Schroeder's movie-- for which Vallejo wrote the script-- sharpens the characters' humanity. It turns Fernando's intellectual soliloquy into an emotional one. The movie brings Alexis to life, while in the book we see him only through Fernando's eyes. The city also becomes a character, depicted as a colorful -- if deadly -- place, alive to the rhythms of music familiar to the director from his childhood in Bogotá. The choices -- vallenatos and even a pasodoble -- are inspired. Schroeder, Vallejo, and the cast did a remarkable job adapting the book to the screen.
In both works Vallejo's dialogue for the boys is dead-on. This should be no surprise, since Alexis and probably some of the others were not fictional at all. In reading what he and Schroeder told the press about the movie and book, some interesting facts emerge.
Sicarios who love men are real, as is their violence. Mario Vargas Llosa, the Peruvian author, has noted sicarios are as legendary in Colombian culture as cowboys in Wyoming and samurai in Japan. In his book, Vallejo comments caustically on those who would study them. Schroeder told interviewers he met gay-identified sicarios during the shoot, while Vallejo said simply, "people are much more ambiguous than one might think and their sexual inclinations much more extensive than they say."
Vallejo was more forthcoming to other journalists, rhapsodizing to one about Medellín's boy brothels and declaring to another, "The brightest moments of my existence have been in bed with boys.
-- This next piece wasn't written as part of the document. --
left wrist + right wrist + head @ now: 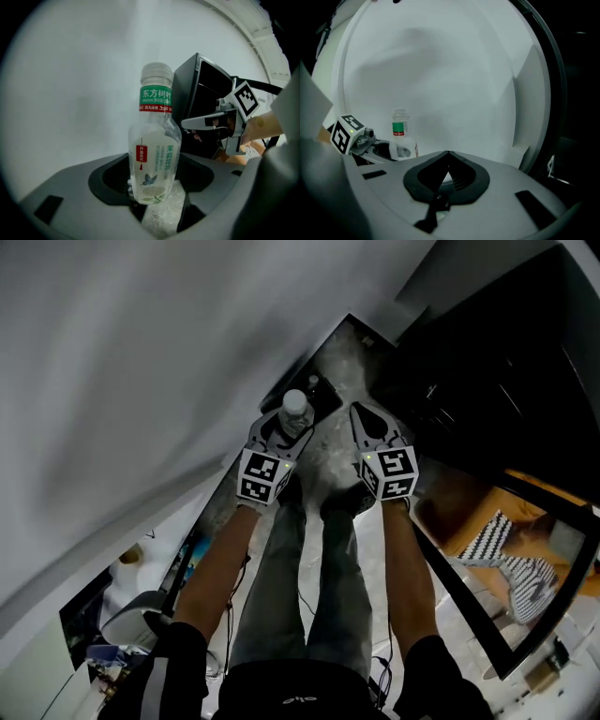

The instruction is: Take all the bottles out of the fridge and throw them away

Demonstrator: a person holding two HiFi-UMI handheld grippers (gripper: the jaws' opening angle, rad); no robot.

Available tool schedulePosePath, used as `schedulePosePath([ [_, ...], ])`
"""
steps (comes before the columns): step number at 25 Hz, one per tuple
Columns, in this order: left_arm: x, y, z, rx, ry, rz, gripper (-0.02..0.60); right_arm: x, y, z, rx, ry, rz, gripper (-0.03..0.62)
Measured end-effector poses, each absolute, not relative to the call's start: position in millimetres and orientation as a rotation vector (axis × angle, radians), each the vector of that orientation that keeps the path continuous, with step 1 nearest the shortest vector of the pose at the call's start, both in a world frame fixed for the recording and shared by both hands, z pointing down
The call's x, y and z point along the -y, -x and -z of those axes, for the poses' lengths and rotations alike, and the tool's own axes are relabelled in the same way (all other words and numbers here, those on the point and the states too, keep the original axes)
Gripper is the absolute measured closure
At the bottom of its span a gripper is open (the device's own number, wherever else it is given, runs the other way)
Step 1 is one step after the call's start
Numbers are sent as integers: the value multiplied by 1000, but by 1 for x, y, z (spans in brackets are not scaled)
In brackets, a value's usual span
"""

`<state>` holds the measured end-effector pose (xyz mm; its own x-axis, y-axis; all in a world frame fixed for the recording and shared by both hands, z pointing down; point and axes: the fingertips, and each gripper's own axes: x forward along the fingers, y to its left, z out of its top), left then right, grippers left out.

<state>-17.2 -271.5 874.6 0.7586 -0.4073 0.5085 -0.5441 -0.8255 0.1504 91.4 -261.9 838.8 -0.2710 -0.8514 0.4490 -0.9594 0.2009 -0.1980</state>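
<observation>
Jaws of the left gripper (pixel 158 199) clamp a clear bottle (pixel 154 150) with a green label — upright, base between them, cap above; jaws of the right gripper (pixel 447 153) meet — nothing between them, bottle off to their left.

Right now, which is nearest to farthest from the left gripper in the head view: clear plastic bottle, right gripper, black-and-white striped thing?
1. Clear plastic bottle, held in the left gripper's jaws.
2. Right gripper, just beside it.
3. Black-and-white striped thing, far right.
</observation>
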Motion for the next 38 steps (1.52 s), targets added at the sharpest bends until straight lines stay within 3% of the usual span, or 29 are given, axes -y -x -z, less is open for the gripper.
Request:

Man is a biological machine programmed to ejaculate and everything else is hypocrisy, pretext, crap." He's also excoriated the Pope's opposition to birth control, saying that the many unwanted kids of the Medellín slums "grow up to be sicarios and I will minister to their pain, not him."
Schroeder said the owner of the apartment in which Fernando and Alexis met is a real person, and this man not only found the boy who plays Alexis, but introduced the real Alexis to the real Fernando. He described Vallejo as "the same as the character in the movie, dressed the same, doing the same things, exactly the same person." At one point, in a hallucinatory sequence, the movie shows us Vallejo's full name on a crypt, making it clear the protagonist and the author are one.
If so, does Fernando-the-author share Fernando-the-character's complicity in his lover's murders? Many journalists asked him just how much of his novel was autobiographical. To most he said, "All the dead in it I killed in my heart," but to one he replied, "If I answer your question, I'll go to jail."
Don't look for this at the website of Paramount, which, is distributing the movie in the US. In keeping with North American sensibilities, Paramount censors the actors' ages and even changes the word "boys" to "actors" when it translates the same material on the director's more informative site (see below).
If you can, read Our Lady of the Assassins before you see the movie. If not, read it after. It is a beautiful, disturbing masterpiece.